-- About this task --
Answer with one number only: the count of lines below that hold the word "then".

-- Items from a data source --
____

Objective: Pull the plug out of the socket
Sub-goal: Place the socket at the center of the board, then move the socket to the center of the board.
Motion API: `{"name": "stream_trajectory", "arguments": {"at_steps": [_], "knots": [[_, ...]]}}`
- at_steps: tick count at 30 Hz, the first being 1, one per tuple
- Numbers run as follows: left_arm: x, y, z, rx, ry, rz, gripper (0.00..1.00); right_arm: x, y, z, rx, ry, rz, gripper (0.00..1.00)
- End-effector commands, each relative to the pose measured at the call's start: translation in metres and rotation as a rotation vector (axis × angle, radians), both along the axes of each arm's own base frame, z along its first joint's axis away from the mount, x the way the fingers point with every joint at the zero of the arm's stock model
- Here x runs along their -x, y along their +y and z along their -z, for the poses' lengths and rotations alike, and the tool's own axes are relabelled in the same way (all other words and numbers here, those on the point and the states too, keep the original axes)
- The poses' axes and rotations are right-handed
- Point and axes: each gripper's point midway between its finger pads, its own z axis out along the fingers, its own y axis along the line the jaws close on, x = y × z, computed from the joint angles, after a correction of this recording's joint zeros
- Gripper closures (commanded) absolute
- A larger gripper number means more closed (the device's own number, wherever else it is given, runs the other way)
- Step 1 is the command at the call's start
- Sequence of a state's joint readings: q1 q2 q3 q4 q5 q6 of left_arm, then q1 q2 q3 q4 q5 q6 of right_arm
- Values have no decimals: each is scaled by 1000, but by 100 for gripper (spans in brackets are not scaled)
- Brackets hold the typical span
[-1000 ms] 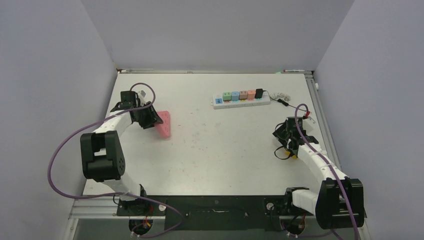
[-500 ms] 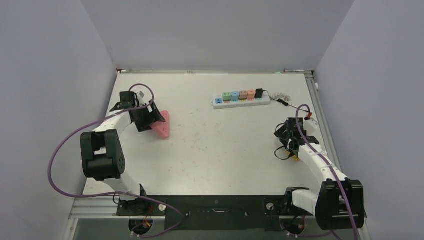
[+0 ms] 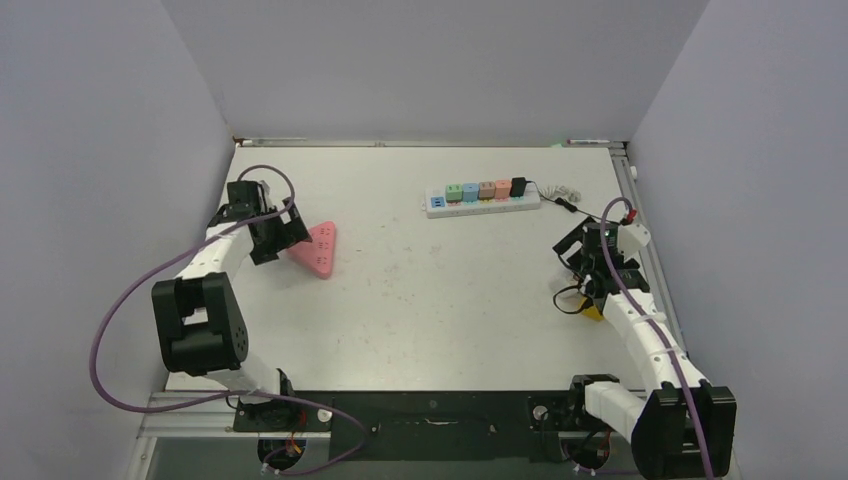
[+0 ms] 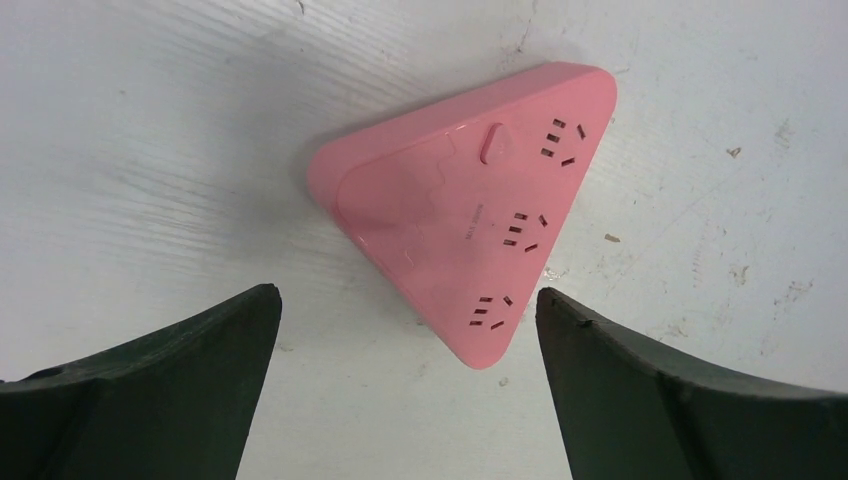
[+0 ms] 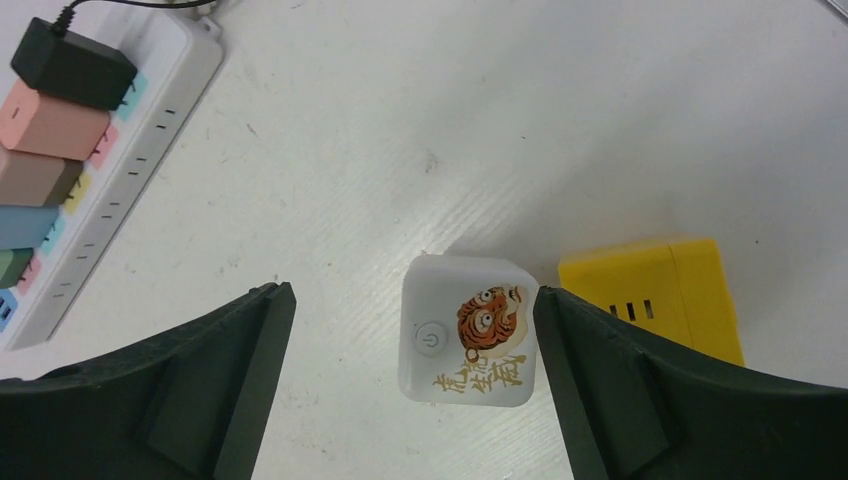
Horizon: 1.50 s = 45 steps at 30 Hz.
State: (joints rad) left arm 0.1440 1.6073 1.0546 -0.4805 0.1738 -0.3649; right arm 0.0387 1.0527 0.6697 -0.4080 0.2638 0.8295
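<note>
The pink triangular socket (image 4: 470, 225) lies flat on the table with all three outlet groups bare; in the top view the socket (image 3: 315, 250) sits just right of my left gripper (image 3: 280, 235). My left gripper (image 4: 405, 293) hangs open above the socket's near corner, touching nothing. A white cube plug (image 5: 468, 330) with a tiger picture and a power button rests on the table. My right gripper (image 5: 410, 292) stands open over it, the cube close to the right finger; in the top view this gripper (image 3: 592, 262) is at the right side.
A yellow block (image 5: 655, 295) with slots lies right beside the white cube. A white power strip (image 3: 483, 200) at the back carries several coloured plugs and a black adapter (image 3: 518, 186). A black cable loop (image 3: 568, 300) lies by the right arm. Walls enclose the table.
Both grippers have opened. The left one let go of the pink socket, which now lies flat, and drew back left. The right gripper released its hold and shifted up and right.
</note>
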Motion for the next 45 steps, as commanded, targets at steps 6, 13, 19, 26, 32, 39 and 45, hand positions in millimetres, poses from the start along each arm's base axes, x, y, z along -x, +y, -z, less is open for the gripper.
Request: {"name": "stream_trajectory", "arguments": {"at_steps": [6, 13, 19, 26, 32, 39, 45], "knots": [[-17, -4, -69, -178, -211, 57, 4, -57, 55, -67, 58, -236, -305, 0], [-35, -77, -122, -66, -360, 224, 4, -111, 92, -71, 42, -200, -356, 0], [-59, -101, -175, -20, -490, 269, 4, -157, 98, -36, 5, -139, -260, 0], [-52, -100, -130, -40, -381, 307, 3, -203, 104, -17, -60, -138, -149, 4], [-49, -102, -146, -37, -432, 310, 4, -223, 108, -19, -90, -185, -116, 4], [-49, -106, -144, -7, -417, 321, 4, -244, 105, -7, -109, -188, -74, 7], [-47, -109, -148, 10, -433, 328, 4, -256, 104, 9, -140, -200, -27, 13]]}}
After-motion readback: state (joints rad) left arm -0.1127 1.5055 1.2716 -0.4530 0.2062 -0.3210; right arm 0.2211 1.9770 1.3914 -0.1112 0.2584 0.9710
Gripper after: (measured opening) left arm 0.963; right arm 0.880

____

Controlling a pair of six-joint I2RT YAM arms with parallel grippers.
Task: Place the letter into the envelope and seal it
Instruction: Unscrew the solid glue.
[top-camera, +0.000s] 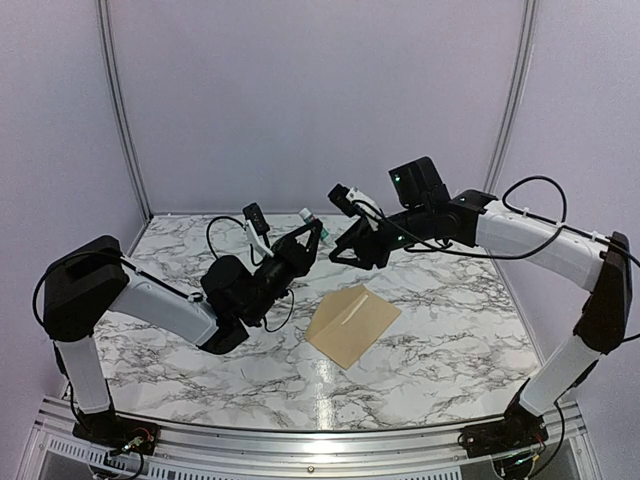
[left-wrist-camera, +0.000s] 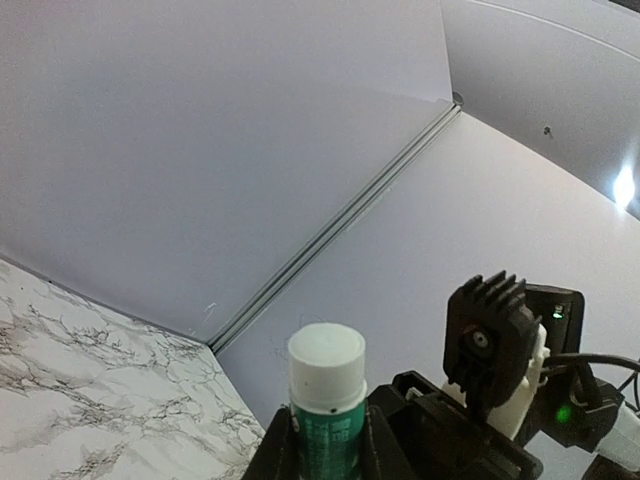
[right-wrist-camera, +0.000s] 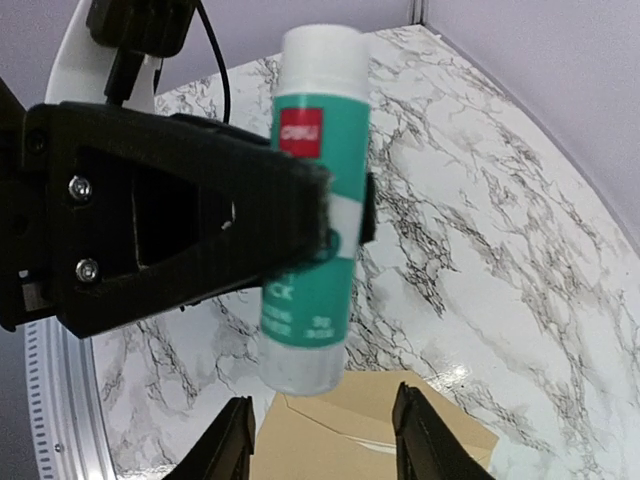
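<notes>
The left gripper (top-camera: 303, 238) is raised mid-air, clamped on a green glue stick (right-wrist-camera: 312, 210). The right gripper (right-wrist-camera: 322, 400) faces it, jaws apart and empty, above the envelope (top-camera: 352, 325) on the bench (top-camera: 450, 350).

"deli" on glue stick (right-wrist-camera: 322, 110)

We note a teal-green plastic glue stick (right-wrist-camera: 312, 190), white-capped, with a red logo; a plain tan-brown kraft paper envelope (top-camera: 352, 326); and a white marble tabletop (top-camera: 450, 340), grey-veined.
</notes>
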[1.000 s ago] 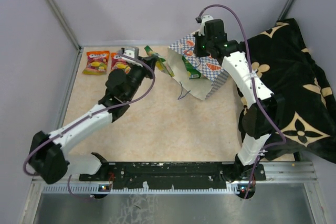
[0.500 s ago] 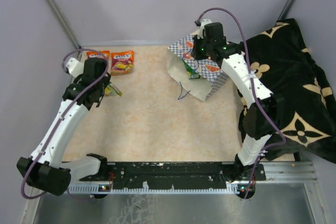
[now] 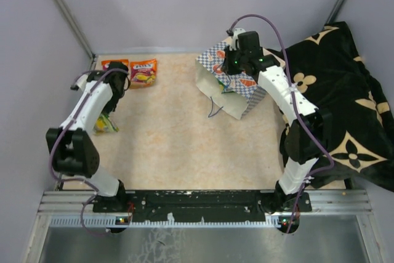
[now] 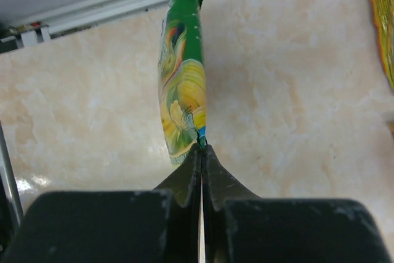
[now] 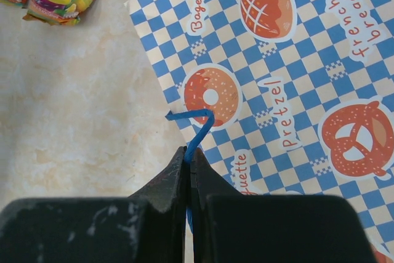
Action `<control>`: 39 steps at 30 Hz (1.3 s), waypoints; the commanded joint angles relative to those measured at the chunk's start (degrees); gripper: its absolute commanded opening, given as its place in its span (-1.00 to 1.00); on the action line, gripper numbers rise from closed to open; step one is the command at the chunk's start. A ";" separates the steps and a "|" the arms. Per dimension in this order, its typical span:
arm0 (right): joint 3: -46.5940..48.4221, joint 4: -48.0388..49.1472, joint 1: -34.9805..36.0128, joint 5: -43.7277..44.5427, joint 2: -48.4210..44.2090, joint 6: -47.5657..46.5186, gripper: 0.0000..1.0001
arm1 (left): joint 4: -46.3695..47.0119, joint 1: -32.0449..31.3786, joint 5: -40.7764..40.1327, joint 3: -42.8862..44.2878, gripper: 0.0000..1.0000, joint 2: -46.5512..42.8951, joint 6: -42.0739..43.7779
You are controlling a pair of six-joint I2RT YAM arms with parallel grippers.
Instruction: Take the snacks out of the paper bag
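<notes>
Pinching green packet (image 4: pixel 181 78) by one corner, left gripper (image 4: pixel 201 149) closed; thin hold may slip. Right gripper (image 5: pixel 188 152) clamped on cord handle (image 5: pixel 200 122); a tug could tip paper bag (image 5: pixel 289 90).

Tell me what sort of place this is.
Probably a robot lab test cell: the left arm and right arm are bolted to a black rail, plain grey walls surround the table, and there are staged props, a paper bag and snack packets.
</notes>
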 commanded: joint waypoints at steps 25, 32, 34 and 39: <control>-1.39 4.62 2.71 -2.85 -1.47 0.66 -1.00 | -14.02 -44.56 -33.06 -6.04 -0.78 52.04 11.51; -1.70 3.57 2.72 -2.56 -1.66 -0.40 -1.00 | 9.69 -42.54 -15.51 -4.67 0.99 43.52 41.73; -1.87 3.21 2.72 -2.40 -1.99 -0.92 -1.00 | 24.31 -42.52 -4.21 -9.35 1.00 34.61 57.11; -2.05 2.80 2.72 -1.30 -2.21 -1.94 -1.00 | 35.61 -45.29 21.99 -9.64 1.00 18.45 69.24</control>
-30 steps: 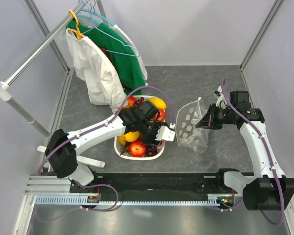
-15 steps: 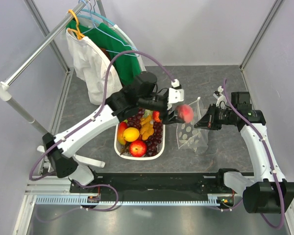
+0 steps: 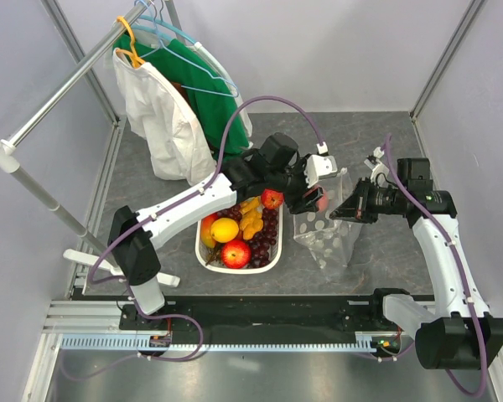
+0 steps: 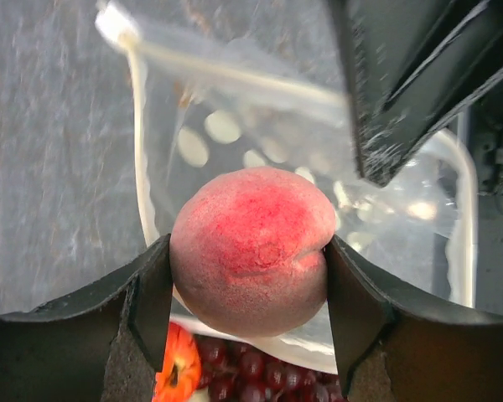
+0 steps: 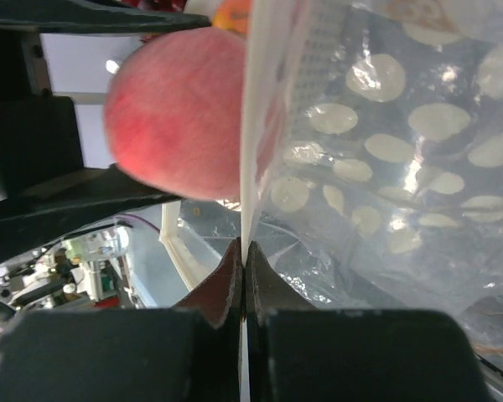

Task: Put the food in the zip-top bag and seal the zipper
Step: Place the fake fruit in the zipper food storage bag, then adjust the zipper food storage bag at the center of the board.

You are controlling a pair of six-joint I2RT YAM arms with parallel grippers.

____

-- Reply --
3